The format of this random string formula file we generate is:
x x x
x x x
x x x
...
The library also wants to have list of the images to be decoded (test_filter.lst
in the script below).
The format of this file is:
equation0.png 0
equation1.png 1
equation2.png 2
equation3.png 3
...
We generate these files in the process of formatting the images with ImageMagick using this bash script (please modify as needed).
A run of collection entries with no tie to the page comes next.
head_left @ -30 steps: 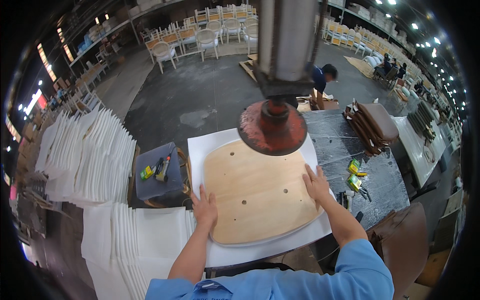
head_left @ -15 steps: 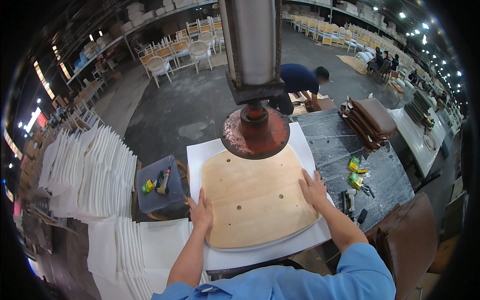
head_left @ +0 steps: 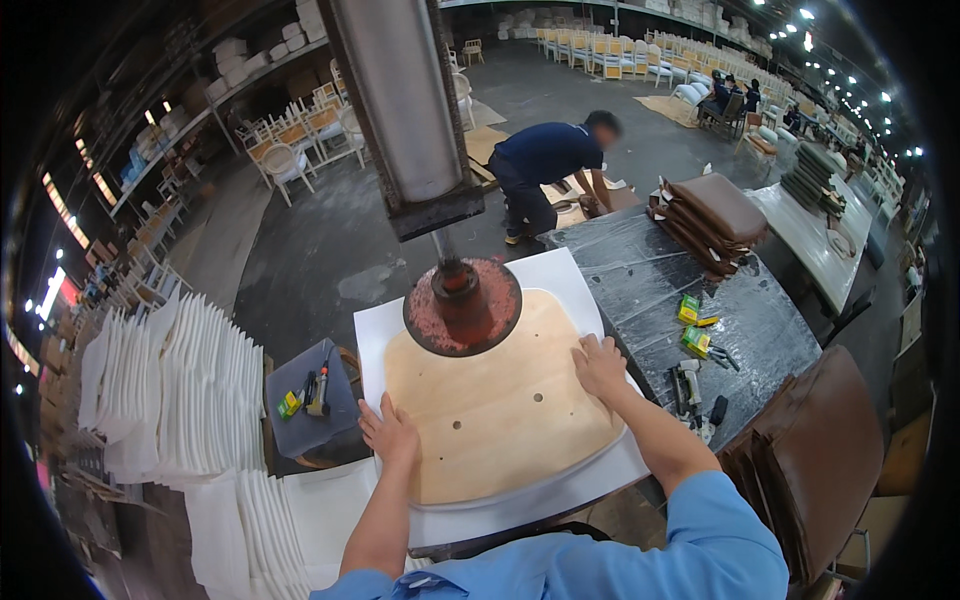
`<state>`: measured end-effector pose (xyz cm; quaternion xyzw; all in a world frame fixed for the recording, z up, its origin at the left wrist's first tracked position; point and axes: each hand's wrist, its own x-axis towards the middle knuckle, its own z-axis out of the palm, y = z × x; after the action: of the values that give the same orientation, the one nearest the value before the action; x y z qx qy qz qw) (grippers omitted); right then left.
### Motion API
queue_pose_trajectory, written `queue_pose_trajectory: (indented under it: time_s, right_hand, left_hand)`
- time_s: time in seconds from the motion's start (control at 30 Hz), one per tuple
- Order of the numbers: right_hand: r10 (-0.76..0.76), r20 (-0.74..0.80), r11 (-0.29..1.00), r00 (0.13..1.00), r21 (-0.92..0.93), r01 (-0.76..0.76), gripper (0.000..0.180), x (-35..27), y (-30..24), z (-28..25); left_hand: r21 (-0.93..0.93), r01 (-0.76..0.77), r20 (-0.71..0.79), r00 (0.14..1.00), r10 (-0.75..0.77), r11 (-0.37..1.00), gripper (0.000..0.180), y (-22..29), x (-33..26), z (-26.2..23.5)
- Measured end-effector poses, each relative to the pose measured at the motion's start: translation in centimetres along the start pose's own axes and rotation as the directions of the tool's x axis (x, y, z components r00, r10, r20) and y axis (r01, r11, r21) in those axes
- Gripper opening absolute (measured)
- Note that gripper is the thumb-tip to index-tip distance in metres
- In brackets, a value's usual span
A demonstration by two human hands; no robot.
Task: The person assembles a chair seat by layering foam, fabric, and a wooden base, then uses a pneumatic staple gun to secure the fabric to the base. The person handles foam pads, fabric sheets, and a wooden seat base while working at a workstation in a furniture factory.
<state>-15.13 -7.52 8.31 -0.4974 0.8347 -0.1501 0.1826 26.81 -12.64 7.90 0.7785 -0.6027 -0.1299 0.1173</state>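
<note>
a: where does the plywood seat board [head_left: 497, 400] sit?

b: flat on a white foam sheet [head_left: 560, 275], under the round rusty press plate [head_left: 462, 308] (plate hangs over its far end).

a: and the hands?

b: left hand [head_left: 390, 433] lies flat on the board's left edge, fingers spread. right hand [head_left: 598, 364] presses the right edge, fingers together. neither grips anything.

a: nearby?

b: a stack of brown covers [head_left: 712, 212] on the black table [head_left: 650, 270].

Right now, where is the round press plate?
In the head view, the round press plate hangs over the wooden seat board's far edge, centre, beyond both hands.
</note>
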Motion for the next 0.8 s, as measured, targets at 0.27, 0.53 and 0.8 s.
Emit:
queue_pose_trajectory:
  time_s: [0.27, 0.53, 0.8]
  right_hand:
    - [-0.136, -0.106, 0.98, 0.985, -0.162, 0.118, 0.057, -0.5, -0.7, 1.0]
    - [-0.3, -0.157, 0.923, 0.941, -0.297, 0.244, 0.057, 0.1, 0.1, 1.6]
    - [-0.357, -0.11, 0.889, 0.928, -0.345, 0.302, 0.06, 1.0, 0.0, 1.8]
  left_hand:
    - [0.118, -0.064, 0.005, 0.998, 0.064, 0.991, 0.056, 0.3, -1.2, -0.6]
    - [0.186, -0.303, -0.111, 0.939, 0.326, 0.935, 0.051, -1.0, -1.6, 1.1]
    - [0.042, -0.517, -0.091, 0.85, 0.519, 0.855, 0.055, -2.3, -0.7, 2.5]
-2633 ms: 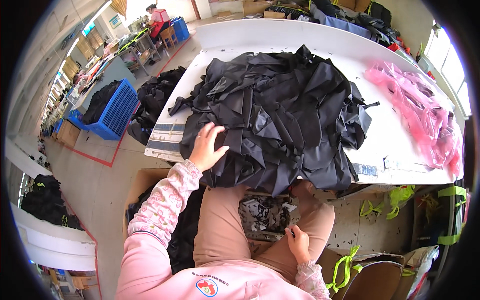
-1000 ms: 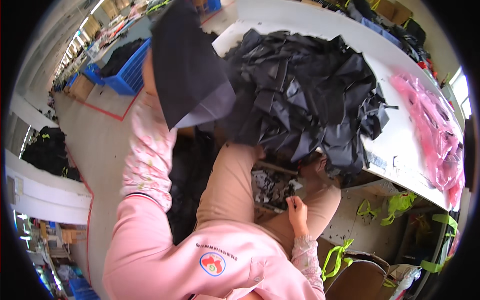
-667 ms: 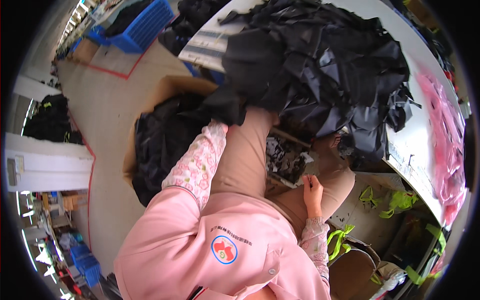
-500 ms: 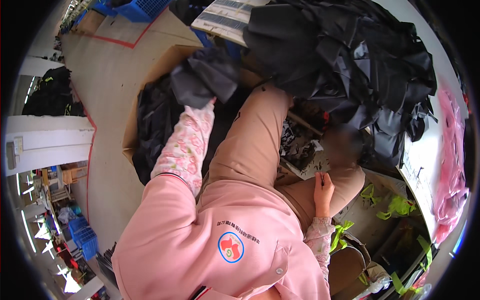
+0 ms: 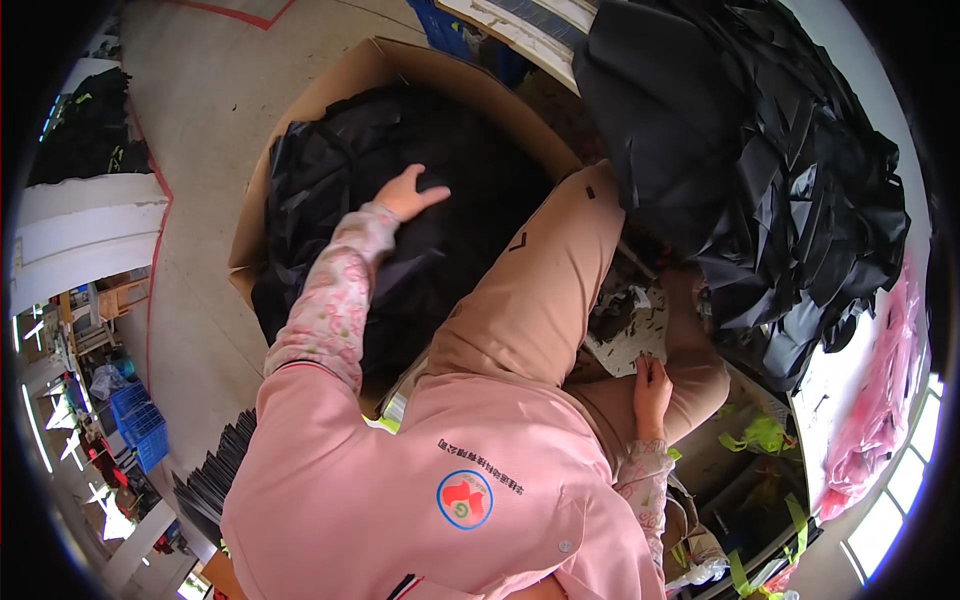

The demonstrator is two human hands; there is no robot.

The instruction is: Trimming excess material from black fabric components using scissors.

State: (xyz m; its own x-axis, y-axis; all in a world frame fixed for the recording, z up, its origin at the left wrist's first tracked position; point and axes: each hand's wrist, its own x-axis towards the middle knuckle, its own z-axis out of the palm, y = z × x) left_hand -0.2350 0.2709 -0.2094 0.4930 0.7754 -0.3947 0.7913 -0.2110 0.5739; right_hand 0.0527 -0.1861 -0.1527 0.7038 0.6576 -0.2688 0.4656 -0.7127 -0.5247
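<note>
My left hand (image 5: 410, 193) is open above a heap of black fabric pieces (image 5: 330, 150), with thumb and fingers apart and nothing in them. The heap fills a large cardboard box (image 5: 262, 215) to the left of my thigh. Near my right knee, my right hand (image 5: 652, 392) is closed, its fingers pressed together. A small dark tip sticks out at the fingertips, too small to name. A big pile of black fabric pieces (image 5: 740, 150) lies to the upper right and hangs over the edge of a white table (image 5: 830, 385).
Pink plastic sheeting (image 5: 875, 400) lies at the table's far right. Small dark scraps lie beneath, around my leg. Bright yellow-green strips (image 5: 757, 435) hang at lower right. A blue crate (image 5: 140, 425) stands far left, and the slatted end of a bench (image 5: 530, 35) juts in above the box.
My left hand has let go of a black fabric piece it held over the box and is now empty. My right hand stays closed near the knee. The whole view has shifted.
</note>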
Then, preprocess the images:
cd im2markup
python scripts/preprocessing/preprocess_images.py --input-dir <path_to_images> --output-dir <path_to_output_images_processed>
Download the Trained Model:
mkdir -p model/latex
wget -P model/latex/ http://lstm.seas.harvard.edu/latex/model/latex/final-model
###Running the model on your equation images
At the University of Arizona, we run the code on the HPC. This is the PBS script we use to do so. Please modify to meet your needs.
script: ~/script_test.pbs
# Your job will use 1 node, 28 cores, and 224gb of memory total.
#PBS -q standard
#PBS -l select=1:ncpus=28:mem=224gb:ngpus=1
### Specify a name for the job
#PBS -N im2latex
### Specify the group name
#PBS -W group_list=claytonm
### Used if job requires partial node only
#PBS -l place=pack:exclhost
### CPUtime required in hhh:mm:ss.
### Leading 0's can be omitted e.g 48:0:0 sets 48 hours
#PBS -l cput=00:28:00
### Walltime is how long your job will run
#PBS -l walltime=00:02:00
### Joins standard error and standard out
#PBS -o im2latex.o
#PSB -e im2latex.e
### Sends e-mail when job aborts/ends
#PBS -m ae
#PBS -M username@email.arizona.edu
### Checkpoints job after c (integer min) CPU time
#PBS -c c=2
##########################################################
module load singularity
### DIRECTORIES / NAMES ###
USER=$(whoami)
CONTAINER=containers/UA-hpc-containers_torch.sif
MODEL=model/latex
DATA=data/sample
IMAGES=$DATA/images_processed
RESULTS=$DATA/results
LOGS=$DATA/logs
LOGNAME=im2latex
cd /extra/$USER/im2markup/
mkdir --parents $RESULTS $LOGS
##########################################################
date +"Start - %a %b %e %H:%M:%S %Z %Y"
singularity exec --nv $CONTAINER th src/train.lua \
-phase test \
-gpu_id 1 \
-load_model \
-visualize \
-model_dir $MODEL \
-data_base_dir $IMAGES \
-output_dir $RESULTS \
-data_path $DATA/test_filter.lst \
-label_path $DATA/formulas.norm.lst \
-max_num_tokens 500 \
-max_image_width 800 \
-max_image_height 800 \
-batch_size 5 \
-beam_size 5
date +"End - %a %b %e %H:%M:%S %Z %Y"
# Renames Log Files
export STAMP=$(date +"%Y%m%d_%H%M%S")
mv log.txt $LOGS/$LOGNAME_$STAMP.log
We submit this job using the above script on the HPC:
qsub script_test.pbs
The results (i.e., predicted LaTeX equations) will be in the RESULTS
directory specificed in the pbs script.